For what is worth, for some time I considered to create the JLL for the open source bindings of a proprietary vendor SDK. Because of reasons, this couldn’t work in Yggdrasil, but I have a working prototype of a workflow in an external repository. Now, because of reasons I’m not going to pursue this further, but I just wanted to show an arguably legitimate case where I believe the JLL couldn’t reasonably be produced in Yggdrasil, but I don’t understand why this should be banned altogether.
It would be important to be explicit about those reason, so that we can formulate workarounds in the guidelines around this policy. Could you elaborate on this?
Here are two reasons (that I know) which may preclude the usage of Yggdrasil:
- There may be legal restrictions demanding (or insinuating in a fuzzy way) that we not repackage/redistribute some product. This is Gurobi (the fuzzy flavor, I think).
- There definitely are technical limitations to the BB/Yggdrasil stack. Some compiler toolchains simply aren’t supported.
I don’t know about the motivations of Dilum and Keno, but I suspect they intersect with mine — I need better provenance and licensing information about artifacts. Centralizing everything under BinaryBuilder+Yggdrasil certainly solves the problem (or at least, points a centralized path towards solving the problem for everyone at once).
That said, for the purposes of provenance, I’m 100% ok with a “manual JLL” like Gurobi_jll. It’s downloading a tarball built and hosted directly by Gurobi Optimization LLC. The Gurobi EULA, however, is not distributed in the BB-standard fashion (under ./share/licenses/). This could potentially be addressed by other means.
On the other hand, I’m 100% not ok with what I did to PlotlyKaleido.jl. I added a GitHub action that simply grabs mathjax 2.7.9 and plops it into a tarball as a release asset so it can be used as an Artifact. There are three problems with this:
- There’s now a second build system we need to track and trust (in addition to Yggdrasil). Were any of the GHA extensions compromised when this was built?
- I did not do anything with its license
- And perhaps most importantly, it’s unclear where that file came from. While I did put the project name and version into the release name, it’s unstructured and ad-hoc. It’s a whole lot easier to connect a “canonical” URL like
https://cdn.jsdelivr.net/npm/mathjax@2.7.9/MathJax.jsto a known project & version. This is particularly important, because I would very much like to know that PlotlyKaleido contains a component that is vulnerable to CVE-2023-39663 (ok, that CVE is junk, but it’s a good example of the idea).
Is “some vendors really, really make the life hard and miserable unless you use the single system they bless (and even when you use that, good luck)” a valid answer?
I guess boiling this down, this all revolves around one concrete issue with Artifacts: they’re opaque, both in the ends and the means. We require packages to be git-based, for many very good reasons. But Artifacts live outside of that. Unlike package code, there’s no human readable diff between versions. Unlike code, they’re often not human readable at all. Unlike code, there’s often a creation process that’s just as important to know about as the end result. Unlike code, I can’t just fork a git repo and re-host or make a change myself and create a new version.

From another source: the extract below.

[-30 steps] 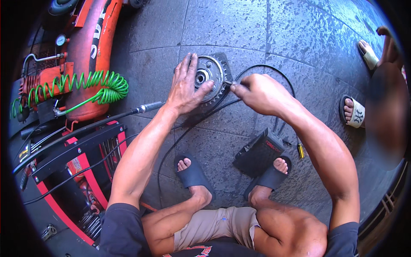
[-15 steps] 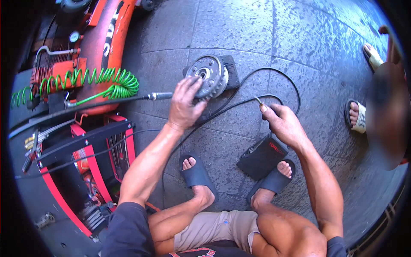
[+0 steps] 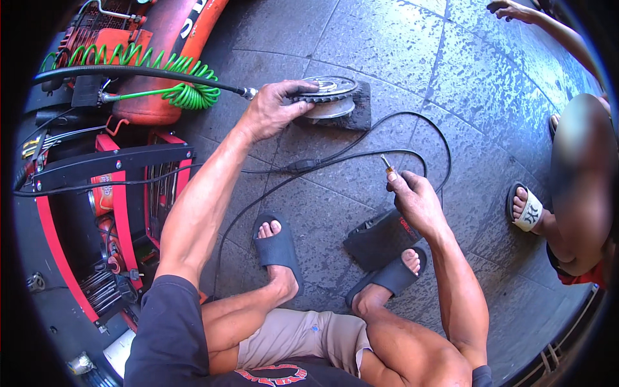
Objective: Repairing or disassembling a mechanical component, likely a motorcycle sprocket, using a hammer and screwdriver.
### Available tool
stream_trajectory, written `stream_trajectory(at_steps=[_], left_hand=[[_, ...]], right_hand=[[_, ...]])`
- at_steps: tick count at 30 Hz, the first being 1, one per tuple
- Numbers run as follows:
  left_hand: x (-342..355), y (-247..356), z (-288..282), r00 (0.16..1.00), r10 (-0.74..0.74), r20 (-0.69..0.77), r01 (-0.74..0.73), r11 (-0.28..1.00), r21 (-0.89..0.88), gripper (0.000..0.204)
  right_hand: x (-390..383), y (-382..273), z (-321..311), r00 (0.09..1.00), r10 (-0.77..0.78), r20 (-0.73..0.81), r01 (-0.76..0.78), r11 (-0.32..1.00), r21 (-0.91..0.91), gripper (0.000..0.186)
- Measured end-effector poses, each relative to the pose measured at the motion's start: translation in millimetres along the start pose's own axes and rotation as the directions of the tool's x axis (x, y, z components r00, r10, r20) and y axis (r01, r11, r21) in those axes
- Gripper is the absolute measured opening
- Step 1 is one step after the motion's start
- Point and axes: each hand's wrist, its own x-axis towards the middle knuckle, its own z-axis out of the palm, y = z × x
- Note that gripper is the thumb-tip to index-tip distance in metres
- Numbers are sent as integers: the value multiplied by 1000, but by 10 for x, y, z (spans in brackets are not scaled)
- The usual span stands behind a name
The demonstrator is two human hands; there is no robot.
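Observation:
My left hand (image 3: 274,111) grips the edge of a round metal wheel (image 3: 332,106) with a toothed rim, fingers on top and thumb below. The wheel is tilted on a dark flat block (image 3: 362,106) on the floor. In my closed right hand (image 3: 416,200) is a small tool that looks like a screwdriver (image 3: 388,164), with a thin metal tip and an amber collar. Its tip points up, apart from the wheel. Most of its handle is hidden in my fingers.
A red tank (image 3: 155,77) with a coiled green hose (image 3: 193,90) stands at left, above a red-and-black tool cart (image 3: 116,161). Black cable (image 3: 445,148) loops across the floor. Beside my right foot lies a black case (image 3: 374,242). Another person's sandalled foot (image 3: 529,209) is at right.
The wheel has been tipped from facing up toward me to nearly edge-on, with my left hand still on it. The screwdriver now points more upright. Another person's hand has appeared at upper right.

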Motion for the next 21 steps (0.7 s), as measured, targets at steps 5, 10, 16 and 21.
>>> stream_trajectory(at_steps=[5, 10, 16, 21], left_hand=[[48, 1, 14, 999, -50, 4, 50, 995, -84, 35], [53, -74, 54, 998, -57, -14, 54, 983, -175, 35], [42, -103, 106, 996, -27, -86, 11, 984, -177, 31], [-76, 7, 176, 995, -13, -102, 5, 997, -78, 24]], right_hand=[[-35, 44, 0, 998, -59, -4, 59, 997, -54, 51], [-60, 42, -13, 999, -30, 15, 31, 997, -76, 53], [-43, 60, -16, 999, -18, 33, 21, 996, -87, 53], [-21, 96, -1, 999, -17, 29, 20, 995, -100, 54]])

These are exactly the properties I care about for package registration, not unlike the git-hosted requirement for the code itself. Yggdrasil addresses these challenges; perhaps that’s how we should evaluate the workarounds?

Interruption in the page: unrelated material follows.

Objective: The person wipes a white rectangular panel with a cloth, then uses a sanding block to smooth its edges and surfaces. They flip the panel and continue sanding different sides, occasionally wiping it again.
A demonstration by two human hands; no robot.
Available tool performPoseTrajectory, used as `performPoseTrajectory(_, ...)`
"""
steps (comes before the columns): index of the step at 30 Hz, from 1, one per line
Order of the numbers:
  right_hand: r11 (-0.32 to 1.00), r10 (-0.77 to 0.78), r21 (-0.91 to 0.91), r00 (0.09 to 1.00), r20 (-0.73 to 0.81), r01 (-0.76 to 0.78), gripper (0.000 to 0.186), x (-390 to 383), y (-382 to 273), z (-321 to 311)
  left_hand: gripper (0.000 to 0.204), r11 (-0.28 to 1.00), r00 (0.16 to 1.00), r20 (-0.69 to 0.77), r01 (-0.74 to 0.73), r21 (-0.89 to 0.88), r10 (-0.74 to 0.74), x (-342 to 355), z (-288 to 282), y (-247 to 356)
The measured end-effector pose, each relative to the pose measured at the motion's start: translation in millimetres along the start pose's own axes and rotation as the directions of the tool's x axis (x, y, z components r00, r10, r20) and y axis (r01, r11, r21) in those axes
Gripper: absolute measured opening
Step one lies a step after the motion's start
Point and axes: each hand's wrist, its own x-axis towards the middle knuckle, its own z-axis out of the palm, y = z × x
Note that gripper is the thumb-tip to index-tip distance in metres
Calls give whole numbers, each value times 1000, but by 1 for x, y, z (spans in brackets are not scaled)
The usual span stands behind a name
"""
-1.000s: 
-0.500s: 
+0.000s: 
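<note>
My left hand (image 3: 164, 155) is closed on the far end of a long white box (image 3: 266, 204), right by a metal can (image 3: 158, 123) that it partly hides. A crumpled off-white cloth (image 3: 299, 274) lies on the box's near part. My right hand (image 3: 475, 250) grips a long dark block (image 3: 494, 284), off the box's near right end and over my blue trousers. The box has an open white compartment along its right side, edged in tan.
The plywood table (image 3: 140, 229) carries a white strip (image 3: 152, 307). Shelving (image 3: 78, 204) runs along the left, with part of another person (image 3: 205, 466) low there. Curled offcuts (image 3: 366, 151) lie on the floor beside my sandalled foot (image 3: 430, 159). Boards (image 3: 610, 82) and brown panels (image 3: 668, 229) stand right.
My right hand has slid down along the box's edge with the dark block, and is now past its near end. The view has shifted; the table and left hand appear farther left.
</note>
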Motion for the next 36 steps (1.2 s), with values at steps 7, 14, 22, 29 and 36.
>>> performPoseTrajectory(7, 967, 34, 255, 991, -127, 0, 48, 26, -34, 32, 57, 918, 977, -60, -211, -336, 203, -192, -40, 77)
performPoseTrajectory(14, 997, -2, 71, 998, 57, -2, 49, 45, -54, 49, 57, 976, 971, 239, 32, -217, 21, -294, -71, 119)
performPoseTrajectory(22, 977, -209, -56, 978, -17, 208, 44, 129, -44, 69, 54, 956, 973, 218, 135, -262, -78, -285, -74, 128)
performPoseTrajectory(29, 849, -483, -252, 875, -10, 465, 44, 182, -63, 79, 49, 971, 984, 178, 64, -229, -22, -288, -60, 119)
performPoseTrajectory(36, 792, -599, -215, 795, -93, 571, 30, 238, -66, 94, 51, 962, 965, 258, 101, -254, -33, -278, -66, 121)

I don’t get that, nothing stops packages from committing opaque blobs using git. And nothing stops packages from carefully documenting where the artifacts are coming from.
I suppose in that instance, we could end up making an exception. None of the rules for the General registry are ever 100% hard. But we’d at least want to try to push back in a situation of “third party lawyers have no idea what Yggdrasil is, don’t want to hear about it, and are making demands that make no sense, but aren’t budging”. It would be good to think about how one might best communicate with that third party and have some materials prepared to convince them that the standard JLL process is fine. But at the end of the day, if some lawyer absolutely won’t budge, we’ll have to see if an exception is necessary; or decide it’s not worth it, since they’re probably making your life miserable in other ways, too.

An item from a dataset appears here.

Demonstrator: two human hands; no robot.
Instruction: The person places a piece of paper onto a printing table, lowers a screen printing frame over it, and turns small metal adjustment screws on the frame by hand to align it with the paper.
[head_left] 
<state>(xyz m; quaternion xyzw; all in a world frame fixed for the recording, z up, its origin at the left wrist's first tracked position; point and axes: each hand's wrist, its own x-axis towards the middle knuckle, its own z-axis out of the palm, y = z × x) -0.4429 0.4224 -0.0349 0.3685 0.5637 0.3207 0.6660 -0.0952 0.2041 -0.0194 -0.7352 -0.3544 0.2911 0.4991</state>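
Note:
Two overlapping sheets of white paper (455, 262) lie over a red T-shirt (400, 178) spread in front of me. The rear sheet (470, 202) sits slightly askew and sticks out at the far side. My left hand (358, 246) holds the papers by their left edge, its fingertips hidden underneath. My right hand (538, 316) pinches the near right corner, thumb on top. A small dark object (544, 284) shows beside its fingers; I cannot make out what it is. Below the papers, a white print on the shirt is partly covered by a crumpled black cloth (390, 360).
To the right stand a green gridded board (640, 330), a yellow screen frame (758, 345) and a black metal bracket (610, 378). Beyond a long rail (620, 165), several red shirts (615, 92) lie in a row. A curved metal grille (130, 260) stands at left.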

Hopefully, that situation will be extremely rare.
This isn’t checked automatically right now (I think), but opaque binary blobs in a package would definitely be something I’d flag in a package.
That’s a difficult area. There are packages which deal with binary file formats, which legitimately need binary files in their test data. There are also known cases where exactly that has been used to hide malignant payloads in compromised packages (don’t remember which ecosystem, wasn’t Julia).
Yep, that was the infamous XZ Utils issue, NVD - CVE-2024-3094. It used both an opaque binary blob in a test file and only activated it through some build systems (and required a malicious actor years to build trust and maintainership).
Yggdrasil actually built an XZ with the exploit code, but it wasn’t activated on that build system. PSA: backdoor in xz-utils and relevance for the Julia ecosystem
I didn’t mean “the repo can’t contain any binary files”. Of course a package that reads or write MP3s can have .mp3 files in its tests. I’m talking about packages with .dll files in their src folder (which people have tried to register).
I don’t think there’s anything that’s bullet-proof for preventing an XZ style attack. That’s just something were people have to be vigilant (and actually, AI’s might be getting pretty good at potentially flagging “there’s something fishy going on here”). That XZ attack did get caught, so that’s actually a success story in my book.
I’ve drafted some documentation to answer the questions in this Discourse thread. See my WIP PR here:
That PR is the result of internal discussion and review by the registry maintainers. However, some maintainers are still working on reviewing it, so I may make edits/updates based on their feedback.
We can continue to have the discussion in this Discourse thread (no need to move the discussion to the PR).